• **TASK**:
If a line of the data below contains the string "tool", copy it into your answer.

• **GIVEN DATA**:
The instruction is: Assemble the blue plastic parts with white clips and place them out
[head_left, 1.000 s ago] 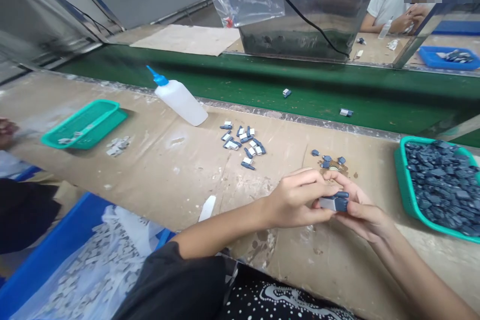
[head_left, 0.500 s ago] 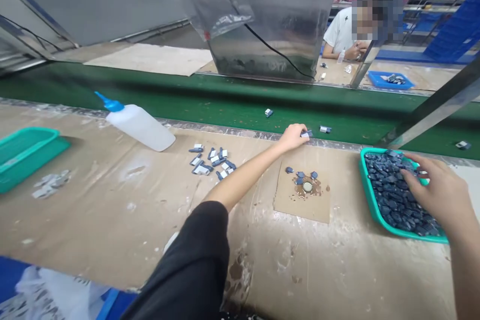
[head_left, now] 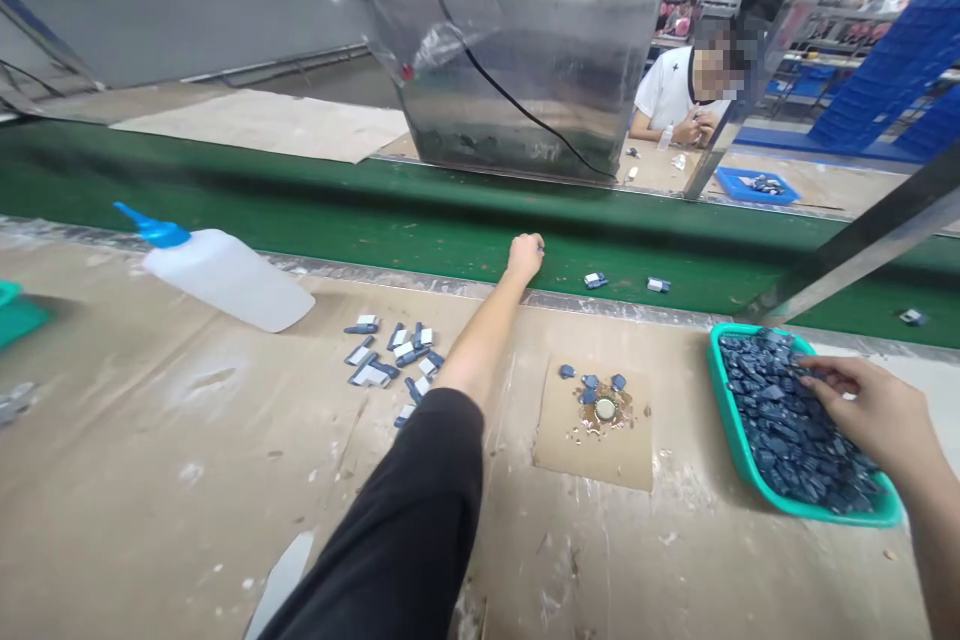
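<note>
My left hand (head_left: pixel 526 257) reaches across onto the green conveyor belt, fingers curled round a small blue-and-white part that they mostly hide. To its right on the belt lie one blue-and-white part (head_left: pixel 596 280) and another such part (head_left: pixel 658 285). My right hand (head_left: pixel 874 405) is over the green basket (head_left: pixel 739 445), thumb and fingertips pinched at a small dark blue piece among the heaped dark blue pieces (head_left: pixel 787 430). On a cardboard square (head_left: pixel 592 465) between my arms sit several dark blue pieces beside a bottle cap (head_left: pixel 604 409) with brown liquid around it.
Several blue-and-white parts (head_left: pixel 405 350) lie left of my forearm. A white squeeze bottle (head_left: pixel 232 280) with a blue nozzle lies beyond them. A metal post (head_left: pixel 847 240) slants across the right side. Behind a metal box (head_left: pixel 532 70), a co-worker (head_left: pixel 671 100) sits near a blue tray (head_left: pixel 757 188).
My left hand has left one blue-and-white part on the belt and moved left and farther out, closing on another. My right hand stays at the basket, its fingers drawn closer together. The view has shifted.
</note>
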The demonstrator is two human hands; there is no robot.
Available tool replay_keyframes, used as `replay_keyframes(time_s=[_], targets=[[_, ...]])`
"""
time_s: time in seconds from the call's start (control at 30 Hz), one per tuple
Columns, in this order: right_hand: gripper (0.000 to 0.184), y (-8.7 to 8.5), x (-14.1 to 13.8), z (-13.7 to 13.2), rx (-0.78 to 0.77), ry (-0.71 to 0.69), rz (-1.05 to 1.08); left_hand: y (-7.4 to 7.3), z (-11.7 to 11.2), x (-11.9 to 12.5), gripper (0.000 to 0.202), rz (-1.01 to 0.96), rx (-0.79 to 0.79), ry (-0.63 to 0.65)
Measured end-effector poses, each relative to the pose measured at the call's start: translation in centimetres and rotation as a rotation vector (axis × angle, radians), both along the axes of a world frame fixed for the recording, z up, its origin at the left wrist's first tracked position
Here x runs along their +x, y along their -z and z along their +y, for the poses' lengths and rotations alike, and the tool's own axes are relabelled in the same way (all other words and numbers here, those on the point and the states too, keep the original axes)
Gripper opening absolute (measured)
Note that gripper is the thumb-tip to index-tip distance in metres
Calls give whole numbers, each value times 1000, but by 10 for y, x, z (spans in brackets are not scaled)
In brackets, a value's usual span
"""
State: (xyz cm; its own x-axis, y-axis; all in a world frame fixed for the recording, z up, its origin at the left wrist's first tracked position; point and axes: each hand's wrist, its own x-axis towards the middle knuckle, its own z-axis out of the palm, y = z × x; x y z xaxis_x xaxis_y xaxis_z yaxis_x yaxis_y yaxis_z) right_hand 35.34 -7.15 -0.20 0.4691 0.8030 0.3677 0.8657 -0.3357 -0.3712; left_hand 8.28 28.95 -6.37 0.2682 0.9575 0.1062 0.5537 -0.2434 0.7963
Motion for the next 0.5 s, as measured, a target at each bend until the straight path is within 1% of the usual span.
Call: replay_keyframes(time_s=[0.07,0.13,0.2,0.27,0.33,0.4,0.43,0.5], targets=[[22,-11,-14,-1,102,83,192,-5,-11,-4,14,-120,-61,8],[21,-21,-32,0,213,92,517,-12,-30,-14,13,-239,-146,33],[22,-28,-54,4,315,19,828,-20,-56,-31,14,-328,-246,78],[21,-29,-76,10,371,-99,1033,-29,-87,-52,14,-502,-434,125],[18,-25,-99,18,362,-218,1168,-36,-123,-73,14,-762,-691,152],[14,-16,-121,27,319,-303,1275,-41,-159,-90,12,-1002,-931,158],[13,-10,-131,31,296,-330,1321,-42,-176,-97,11,-1078,-1011,156],[16,2,-149,39,236,-362,1397,-42,-206,-106,9,-1194,-1119,150]])
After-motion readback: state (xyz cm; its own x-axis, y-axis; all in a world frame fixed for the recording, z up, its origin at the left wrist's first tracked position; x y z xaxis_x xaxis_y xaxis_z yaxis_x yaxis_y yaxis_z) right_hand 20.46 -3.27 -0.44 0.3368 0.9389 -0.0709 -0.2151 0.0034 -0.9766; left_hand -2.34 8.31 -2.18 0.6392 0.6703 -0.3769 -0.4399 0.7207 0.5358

• **RESPONSE AREA**:
Available tool replay_keyframes, used as `replay_keyframes(time_s=[_], targets=[[_, ...]])`
Here x runs along their +x, y along their -z and z along their +y, for the poses' lengths and rotations alike, and the tool's own axes are relabelled in the same way (all other words and numbers here, those on the point and the states too, keep the original axes)

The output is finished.